(WORK TO COMPLETE): Return only those lines of the listing that hold the word "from".

(SOURCE DATA):
= = = = = = =
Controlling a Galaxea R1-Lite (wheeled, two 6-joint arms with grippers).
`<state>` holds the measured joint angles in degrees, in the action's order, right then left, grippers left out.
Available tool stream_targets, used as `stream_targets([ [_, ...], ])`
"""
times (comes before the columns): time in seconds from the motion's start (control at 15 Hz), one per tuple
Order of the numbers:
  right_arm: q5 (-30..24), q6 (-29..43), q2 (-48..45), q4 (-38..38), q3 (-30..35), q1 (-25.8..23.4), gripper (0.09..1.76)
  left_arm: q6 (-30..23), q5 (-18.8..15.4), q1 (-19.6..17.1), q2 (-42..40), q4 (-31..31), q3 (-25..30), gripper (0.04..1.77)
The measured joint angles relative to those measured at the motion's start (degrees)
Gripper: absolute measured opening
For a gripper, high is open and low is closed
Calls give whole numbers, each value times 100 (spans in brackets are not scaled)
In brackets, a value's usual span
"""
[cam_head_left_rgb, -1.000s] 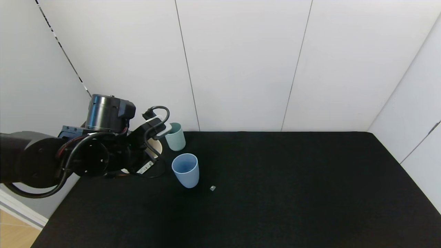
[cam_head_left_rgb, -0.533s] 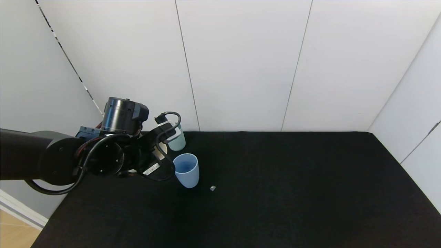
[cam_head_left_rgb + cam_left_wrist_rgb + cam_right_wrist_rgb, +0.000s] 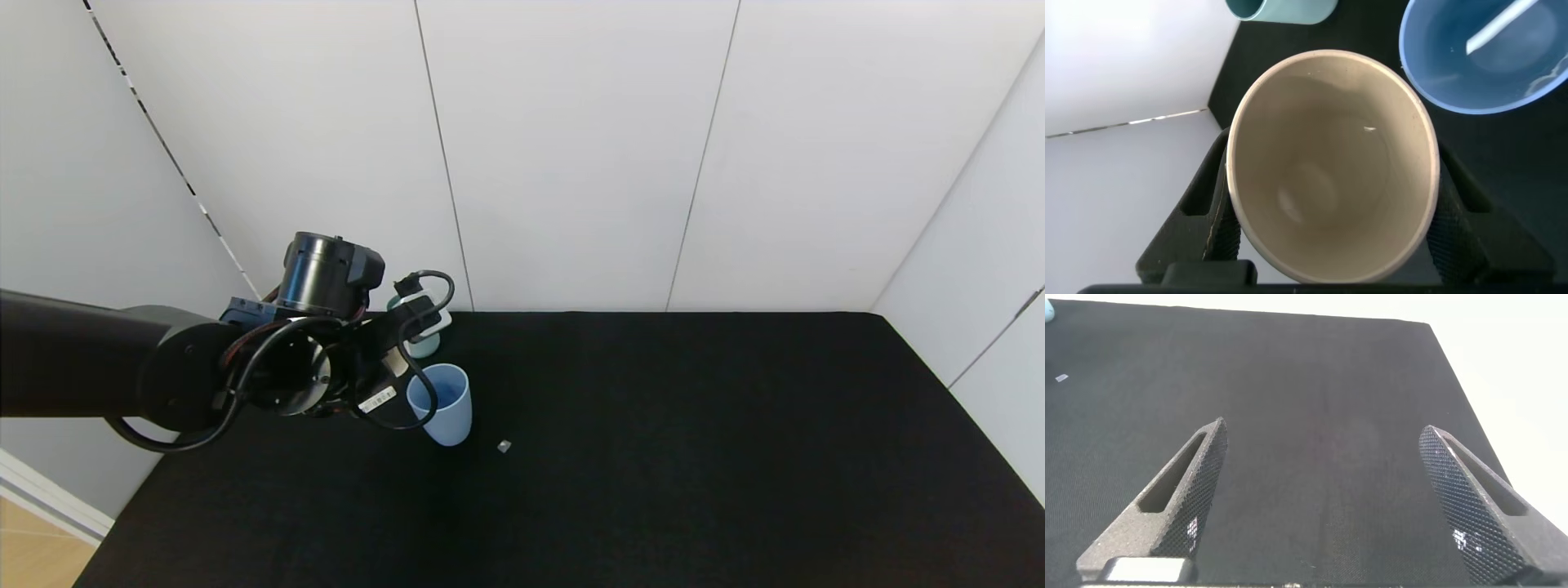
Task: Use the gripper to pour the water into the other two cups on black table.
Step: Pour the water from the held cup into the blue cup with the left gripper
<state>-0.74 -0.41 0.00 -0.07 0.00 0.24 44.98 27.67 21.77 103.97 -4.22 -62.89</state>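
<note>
Left-centre of frame: left gripper (image 3: 1331, 216), jaws clamped on cream cup (image 3: 1331, 163), neared blue cup (image 3: 441, 404); tilting appeared next.

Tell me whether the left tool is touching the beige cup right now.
Touching. The left wrist view shows the left tool with one finger pressed against each side of the beige cup, no gap between them.

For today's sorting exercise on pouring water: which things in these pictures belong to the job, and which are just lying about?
Job:
- left gripper, shut on the cream cup
- light blue cup
- teal green cup
- black table

Lying about:
- small grey scrap on the table
- right gripper, open and idle
</note>
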Motion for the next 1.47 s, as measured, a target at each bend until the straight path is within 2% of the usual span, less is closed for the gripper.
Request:
stream_targets([
  [0.47,-2,0,0,0,0,0,171,457,400,143,265,6,-224,125],
  [1.13,0,-2,0,2,0,0,171,1053,1242,419,558,-46,-441,125],
  [1.47,0,0,0,2,0,0,171,1323,1532,551,647,-60,-518,125],
])
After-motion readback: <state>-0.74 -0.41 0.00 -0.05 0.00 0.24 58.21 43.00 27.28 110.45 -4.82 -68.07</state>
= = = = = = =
(OUTPUT BELOW):
times (comes before the columns): time in seconds from the motion's start (control at 15 Hz), one per tuple
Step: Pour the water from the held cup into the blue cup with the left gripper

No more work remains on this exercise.